*Work required*.
All of the data, from the first line to the last, should be reproduced without alteration.

*The data*.
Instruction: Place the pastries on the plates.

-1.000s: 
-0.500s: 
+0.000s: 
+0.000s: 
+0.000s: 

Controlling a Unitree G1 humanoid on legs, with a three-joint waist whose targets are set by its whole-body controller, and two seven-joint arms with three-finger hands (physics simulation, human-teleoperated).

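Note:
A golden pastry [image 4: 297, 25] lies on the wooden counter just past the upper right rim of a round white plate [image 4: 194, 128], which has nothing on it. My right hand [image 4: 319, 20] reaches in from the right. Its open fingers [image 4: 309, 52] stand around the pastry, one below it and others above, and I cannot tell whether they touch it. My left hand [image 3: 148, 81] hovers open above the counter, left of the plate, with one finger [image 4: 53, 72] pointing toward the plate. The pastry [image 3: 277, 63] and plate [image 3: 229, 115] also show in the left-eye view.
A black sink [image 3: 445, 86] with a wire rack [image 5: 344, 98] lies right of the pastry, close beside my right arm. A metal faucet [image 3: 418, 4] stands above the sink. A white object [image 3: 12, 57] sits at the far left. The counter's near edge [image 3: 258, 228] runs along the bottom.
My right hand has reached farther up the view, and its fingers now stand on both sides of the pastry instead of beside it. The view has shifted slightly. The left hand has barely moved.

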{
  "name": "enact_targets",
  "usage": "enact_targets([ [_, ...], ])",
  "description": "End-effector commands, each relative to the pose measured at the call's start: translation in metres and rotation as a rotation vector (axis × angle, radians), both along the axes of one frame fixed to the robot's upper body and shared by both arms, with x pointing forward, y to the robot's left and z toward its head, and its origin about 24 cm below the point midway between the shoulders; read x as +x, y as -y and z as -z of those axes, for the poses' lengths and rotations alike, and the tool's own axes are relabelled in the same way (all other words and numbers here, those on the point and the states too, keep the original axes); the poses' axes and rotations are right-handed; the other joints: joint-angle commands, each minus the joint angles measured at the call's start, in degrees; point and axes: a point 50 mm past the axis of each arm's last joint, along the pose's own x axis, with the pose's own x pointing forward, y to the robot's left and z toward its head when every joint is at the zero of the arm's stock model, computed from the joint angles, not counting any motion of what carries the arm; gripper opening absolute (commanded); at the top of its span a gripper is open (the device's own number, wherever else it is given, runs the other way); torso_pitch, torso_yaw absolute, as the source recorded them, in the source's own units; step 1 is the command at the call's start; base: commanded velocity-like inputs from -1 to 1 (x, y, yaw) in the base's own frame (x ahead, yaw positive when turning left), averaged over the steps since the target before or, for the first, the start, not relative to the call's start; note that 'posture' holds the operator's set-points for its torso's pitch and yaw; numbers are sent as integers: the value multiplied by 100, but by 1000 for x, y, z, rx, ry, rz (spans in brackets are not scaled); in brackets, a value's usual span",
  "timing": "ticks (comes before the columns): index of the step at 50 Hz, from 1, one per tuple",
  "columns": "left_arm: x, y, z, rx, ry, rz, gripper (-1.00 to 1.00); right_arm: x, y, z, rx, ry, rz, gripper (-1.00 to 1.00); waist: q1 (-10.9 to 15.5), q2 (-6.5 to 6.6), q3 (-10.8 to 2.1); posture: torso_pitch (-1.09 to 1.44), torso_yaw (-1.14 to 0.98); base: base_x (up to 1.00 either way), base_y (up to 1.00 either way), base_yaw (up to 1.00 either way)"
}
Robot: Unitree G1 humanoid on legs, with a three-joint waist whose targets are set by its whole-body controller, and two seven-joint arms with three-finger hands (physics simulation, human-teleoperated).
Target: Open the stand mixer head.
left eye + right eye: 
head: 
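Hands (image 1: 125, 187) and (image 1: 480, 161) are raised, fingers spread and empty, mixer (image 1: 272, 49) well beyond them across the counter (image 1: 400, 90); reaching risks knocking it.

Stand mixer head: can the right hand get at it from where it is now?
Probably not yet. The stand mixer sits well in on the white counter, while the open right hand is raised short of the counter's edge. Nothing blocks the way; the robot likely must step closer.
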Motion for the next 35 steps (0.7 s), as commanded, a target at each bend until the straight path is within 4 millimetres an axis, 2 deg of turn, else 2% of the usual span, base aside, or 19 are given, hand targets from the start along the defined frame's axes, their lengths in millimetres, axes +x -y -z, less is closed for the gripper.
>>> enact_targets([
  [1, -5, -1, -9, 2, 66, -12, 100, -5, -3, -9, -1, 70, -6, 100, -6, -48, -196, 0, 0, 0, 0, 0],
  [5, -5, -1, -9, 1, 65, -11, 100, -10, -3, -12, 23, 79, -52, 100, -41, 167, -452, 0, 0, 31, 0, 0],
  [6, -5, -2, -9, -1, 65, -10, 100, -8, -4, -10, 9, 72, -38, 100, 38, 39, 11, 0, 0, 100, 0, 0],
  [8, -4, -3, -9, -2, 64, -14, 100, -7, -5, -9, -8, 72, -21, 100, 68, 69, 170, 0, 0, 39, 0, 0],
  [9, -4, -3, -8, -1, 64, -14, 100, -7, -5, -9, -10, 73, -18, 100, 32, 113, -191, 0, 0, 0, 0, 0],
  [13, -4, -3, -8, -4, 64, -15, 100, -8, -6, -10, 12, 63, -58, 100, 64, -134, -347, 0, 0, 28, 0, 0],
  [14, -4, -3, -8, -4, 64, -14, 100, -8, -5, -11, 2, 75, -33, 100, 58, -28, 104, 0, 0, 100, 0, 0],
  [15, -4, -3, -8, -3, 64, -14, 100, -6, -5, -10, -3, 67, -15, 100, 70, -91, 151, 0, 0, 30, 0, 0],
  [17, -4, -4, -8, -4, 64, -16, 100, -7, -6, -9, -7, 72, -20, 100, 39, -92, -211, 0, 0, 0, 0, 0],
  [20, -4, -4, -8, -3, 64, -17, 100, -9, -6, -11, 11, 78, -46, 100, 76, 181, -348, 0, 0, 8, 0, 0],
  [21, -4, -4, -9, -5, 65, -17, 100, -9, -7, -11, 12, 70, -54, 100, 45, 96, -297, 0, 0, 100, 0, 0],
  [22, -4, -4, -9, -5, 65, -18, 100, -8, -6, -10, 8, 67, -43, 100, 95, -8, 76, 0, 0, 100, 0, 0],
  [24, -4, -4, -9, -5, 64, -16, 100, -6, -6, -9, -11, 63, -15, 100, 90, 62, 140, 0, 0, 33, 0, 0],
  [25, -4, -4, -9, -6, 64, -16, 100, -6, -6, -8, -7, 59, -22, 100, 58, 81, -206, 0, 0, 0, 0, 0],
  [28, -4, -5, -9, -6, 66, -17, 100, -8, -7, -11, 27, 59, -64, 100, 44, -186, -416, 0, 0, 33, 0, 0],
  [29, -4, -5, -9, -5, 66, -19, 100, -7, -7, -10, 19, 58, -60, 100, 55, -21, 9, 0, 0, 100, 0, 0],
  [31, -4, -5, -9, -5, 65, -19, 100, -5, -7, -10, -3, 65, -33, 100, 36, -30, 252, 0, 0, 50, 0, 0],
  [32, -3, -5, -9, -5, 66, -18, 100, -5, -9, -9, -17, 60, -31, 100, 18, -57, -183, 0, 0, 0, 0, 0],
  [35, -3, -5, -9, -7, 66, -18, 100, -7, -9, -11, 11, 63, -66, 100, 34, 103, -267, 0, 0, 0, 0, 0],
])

*Answer for this exercise*.
Instruction: Place the pastries on the plates.

-1.000s: 
-0.500s: 
+0.000s: 
+0.000s: 
+0.000s: 

Controlling a Unitree G1 humanoid on legs, with a three-joint waist whose targets are set by its whole-body controller, and two seven-joint arms with three-finger hands (physics simulation, human-teleoperated).

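Note:
A golden pastry [image 4: 297, 25] lies on the wooden counter just past the upper right rim of a round white plate [image 4: 194, 128], which has nothing on it. My right hand [image 4: 319, 20] reaches in from the right. Its open fingers [image 4: 309, 52] stand around the pastry, one below it and others above, and I cannot tell whether they touch it. My left hand [image 3: 148, 81] hovers open above the counter, left of the plate, with one finger [image 4: 53, 72] pointing toward the plate. The pastry [image 3: 277, 63] and plate [image 3: 229, 115] also show in the left-eye view.
A black sink [image 3: 445, 86] with a wire rack [image 5: 344, 98] lies right of the pastry, close beside my right arm. A metal faucet [image 3: 418, 4] stands above the sink. A white object [image 3: 12, 57] sits at the far left. The counter's near edge [image 3: 258, 228] runs along the bottom.
My right hand has reached farther up the view, and its fingers now stand on both sides of the pastry instead of beside it. The view has shifted slightly. The left hand has barely moved.
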
{
  "name": "enact_targets",
  "usage": "enact_targets([ [_, ...], ])",
  "description": "End-effector commands, each relative to the pose measured at the call's start: translation in metres and rotation as a rotation vector (axis × angle, radians), both along the axes of one frame fixed to the robot's upper body and shared by both arms, with x pointing forward, y to the robot's left and z toward its head, and its origin about 24 cm below the point midway between the shoulders; read x as +x, y as -y and z as -z of those axes, for the poses' lengths and rotations alike, and the tool's own axes are relabelled in the same way (all other words and numbers here, those on the point and the states too, keep the original axes); the poses' axes and rotations are right-handed; the other joints: joint-angle commands, each minus the joint angles measured at the call's start, in degrees; point and axes: a point 50 mm past the axis of each arm's last joint, along the pose's own x axis, with the pose's own x pointing forward, y to the robot's left and z toward its head when every joint is at the zero of the arm's stock model, computed from the joint angles, not counting any motion of what carries the arm; gripper opening absolute (commanded); at the top of its span a gripper is open (the device's own number, wherever else it is given, runs the other way); torso_pitch, torso_yaw absolute, as the source recorded them, in the source's own units; step 1 is the command at the call's start; base: commanded velocity-like inputs from -1 to 1 (x, y, yaw) in the base's own frame (x ahead, yaw positive when turning left), averaged over the steps since the target before or, for the first, the start, not relative to the call's start; note that 'posture' holds the operator's set-points for its torso's pitch and yaw; numbers are sent as integers: the value multiplied by 100, but by 1000 for x, y, z, rx, ry, rz (spans in brackets are not scaled); in brackets, a value's usual span",
  "timing": "ticks (comes before the columns): index of the step at 50 Hz, from 1, one per tuple",
  "columns": "left_arm: x, y, z, rx, ry, rz, gripper (-1.00 to 1.00); right_arm: x, y, z, rx, ry, rz, gripper (-1.00 to 1.00); waist: q1 (-10.9 to 15.5), q2 (-6.5 to 6.6), q3 (-10.8 to 2.1); posture: torso_pitch (-1.09 to 1.44), torso_yaw (-1.14 to 0.98); base: base_x (up to 1.00 either way), base_y (up to 1.00 either way), base_yaw (up to 1.00 either way)"
}
Robot: Unitree G1 humanoid on legs, with a three-joint waist whose targets are set by its whole-body controller, and two seven-joint arms with three-finger hands (physics simulation, human-teleoperated).
Target: Open the stand mixer head.
left eye + right eye: 
head: 
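Hands (image 1: 125, 187) and (image 1: 480, 161) are raised, fingers spread and empty, mixer (image 1: 272, 49) well beyond them across the counter (image 1: 400, 90); reaching risks knocking it.

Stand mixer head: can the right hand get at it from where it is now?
Probably not yet. The stand mixer sits well in on the white counter, while the open right hand is raised short of the counter's edge. Nothing blocks the way; the robot likely must step closer.
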Motion for the next 35 steps (0.7 s), as commanded, a target at each bend until the straight path is within 4 millimetres an axis, 2 deg of turn, else 2% of the usual span, base aside, or 19 are given, hand targets from the start along the defined frame's axes, their lengths in millimetres, axes +x -y -z, less is closed for the gripper.
>>> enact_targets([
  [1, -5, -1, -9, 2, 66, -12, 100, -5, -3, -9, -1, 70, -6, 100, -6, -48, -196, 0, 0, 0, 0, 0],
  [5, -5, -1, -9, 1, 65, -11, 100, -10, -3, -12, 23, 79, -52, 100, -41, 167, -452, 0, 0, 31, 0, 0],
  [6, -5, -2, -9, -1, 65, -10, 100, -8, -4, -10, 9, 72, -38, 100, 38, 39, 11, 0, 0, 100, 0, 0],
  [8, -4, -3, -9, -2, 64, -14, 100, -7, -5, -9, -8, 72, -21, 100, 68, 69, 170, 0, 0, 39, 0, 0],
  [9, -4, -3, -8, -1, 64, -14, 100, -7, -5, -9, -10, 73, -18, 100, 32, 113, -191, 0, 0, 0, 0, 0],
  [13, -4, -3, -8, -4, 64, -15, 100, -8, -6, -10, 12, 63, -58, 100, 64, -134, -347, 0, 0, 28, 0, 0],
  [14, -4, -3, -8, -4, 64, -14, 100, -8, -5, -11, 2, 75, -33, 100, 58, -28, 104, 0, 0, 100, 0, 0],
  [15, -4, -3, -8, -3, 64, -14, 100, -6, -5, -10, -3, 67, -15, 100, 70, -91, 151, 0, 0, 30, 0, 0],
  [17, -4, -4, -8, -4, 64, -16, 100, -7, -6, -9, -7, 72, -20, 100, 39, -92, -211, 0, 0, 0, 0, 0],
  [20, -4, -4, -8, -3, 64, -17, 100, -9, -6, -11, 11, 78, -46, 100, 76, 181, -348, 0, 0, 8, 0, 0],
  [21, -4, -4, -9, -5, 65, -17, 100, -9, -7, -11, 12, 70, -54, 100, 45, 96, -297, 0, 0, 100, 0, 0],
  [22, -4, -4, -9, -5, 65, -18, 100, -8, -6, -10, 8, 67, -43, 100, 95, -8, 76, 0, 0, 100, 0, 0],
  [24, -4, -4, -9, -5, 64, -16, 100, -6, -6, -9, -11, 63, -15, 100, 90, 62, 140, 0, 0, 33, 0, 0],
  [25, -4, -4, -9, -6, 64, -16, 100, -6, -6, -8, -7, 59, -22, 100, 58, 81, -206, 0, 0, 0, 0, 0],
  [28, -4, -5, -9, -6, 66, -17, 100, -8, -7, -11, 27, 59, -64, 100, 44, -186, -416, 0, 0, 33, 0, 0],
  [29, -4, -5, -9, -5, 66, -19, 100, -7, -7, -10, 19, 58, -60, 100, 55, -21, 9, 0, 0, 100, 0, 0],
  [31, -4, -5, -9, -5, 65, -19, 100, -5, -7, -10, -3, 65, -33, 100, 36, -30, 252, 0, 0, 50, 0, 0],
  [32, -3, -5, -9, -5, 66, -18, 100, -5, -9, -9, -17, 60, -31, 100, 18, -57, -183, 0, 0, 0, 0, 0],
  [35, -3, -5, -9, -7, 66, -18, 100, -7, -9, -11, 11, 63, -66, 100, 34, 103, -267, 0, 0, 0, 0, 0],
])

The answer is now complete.